Required work:
When you have gone through the records below, state only how many lines include the word "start".

___ Task data

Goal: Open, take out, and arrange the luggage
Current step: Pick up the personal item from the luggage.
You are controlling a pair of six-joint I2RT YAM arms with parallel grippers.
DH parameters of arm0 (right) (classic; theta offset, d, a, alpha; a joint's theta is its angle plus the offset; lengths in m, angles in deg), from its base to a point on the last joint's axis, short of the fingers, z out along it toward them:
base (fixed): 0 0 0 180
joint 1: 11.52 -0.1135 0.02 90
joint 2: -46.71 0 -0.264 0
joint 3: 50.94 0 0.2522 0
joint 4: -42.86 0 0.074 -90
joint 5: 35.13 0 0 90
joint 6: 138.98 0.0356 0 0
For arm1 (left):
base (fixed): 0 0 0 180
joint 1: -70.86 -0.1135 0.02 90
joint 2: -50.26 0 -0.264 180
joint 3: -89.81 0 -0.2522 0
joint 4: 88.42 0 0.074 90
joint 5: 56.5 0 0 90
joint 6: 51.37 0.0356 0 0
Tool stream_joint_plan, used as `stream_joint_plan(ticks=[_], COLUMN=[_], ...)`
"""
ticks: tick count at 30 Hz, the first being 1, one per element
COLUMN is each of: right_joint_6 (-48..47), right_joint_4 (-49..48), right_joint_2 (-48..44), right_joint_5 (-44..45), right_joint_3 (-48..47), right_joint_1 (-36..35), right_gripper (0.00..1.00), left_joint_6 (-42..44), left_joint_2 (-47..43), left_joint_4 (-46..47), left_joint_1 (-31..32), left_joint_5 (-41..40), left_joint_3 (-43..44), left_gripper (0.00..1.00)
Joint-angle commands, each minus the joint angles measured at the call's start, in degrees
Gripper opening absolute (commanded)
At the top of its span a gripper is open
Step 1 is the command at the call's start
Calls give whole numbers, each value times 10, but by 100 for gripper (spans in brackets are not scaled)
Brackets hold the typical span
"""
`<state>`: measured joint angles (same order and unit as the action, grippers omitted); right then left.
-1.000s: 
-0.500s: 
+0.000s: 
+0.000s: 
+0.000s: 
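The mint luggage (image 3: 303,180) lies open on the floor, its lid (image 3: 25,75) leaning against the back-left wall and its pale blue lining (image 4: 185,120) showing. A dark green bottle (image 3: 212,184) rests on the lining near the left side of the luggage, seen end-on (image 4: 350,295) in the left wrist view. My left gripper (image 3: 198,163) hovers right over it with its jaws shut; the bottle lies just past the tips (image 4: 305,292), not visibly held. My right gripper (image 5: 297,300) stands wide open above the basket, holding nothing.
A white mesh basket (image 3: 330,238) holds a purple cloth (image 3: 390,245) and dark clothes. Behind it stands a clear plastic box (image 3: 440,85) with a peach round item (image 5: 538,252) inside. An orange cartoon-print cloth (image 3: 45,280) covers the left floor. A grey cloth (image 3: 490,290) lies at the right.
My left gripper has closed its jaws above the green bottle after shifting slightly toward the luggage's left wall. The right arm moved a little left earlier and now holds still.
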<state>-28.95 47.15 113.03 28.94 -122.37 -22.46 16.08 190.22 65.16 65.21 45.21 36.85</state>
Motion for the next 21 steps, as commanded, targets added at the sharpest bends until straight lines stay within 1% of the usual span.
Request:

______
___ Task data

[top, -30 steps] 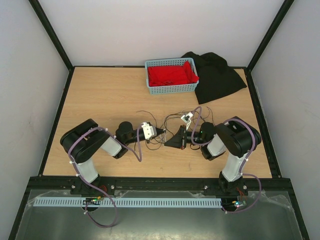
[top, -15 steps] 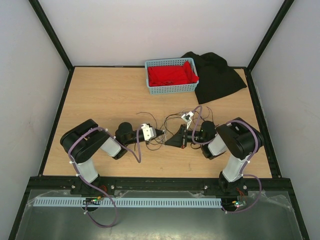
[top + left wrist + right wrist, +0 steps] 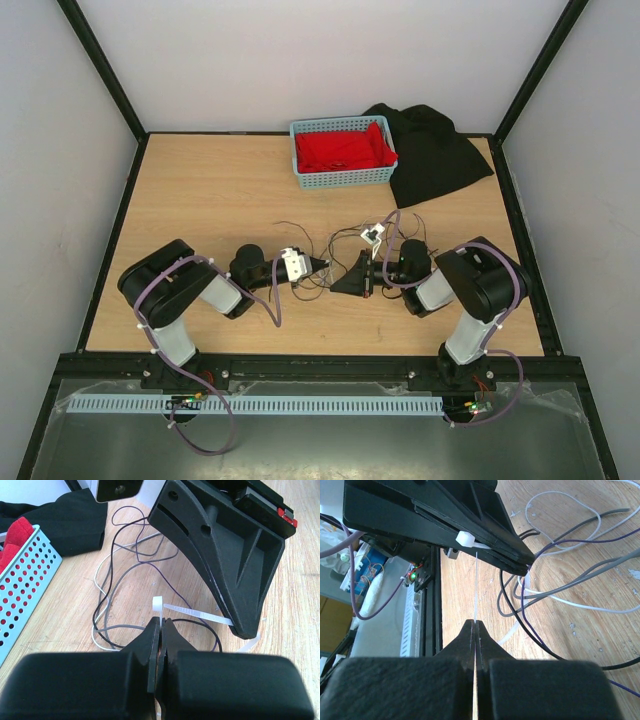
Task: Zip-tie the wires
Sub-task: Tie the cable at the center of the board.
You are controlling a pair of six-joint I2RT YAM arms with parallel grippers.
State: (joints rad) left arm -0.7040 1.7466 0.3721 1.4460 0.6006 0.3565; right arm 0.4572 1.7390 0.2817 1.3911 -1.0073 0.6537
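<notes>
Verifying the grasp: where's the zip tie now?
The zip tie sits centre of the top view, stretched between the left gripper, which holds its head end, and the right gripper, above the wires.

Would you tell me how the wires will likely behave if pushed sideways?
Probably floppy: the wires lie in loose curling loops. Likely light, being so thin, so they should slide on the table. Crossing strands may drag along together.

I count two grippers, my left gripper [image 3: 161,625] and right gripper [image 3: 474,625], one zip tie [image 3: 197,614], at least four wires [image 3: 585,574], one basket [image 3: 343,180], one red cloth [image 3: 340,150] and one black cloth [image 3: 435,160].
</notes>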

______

Solution for this problem:
2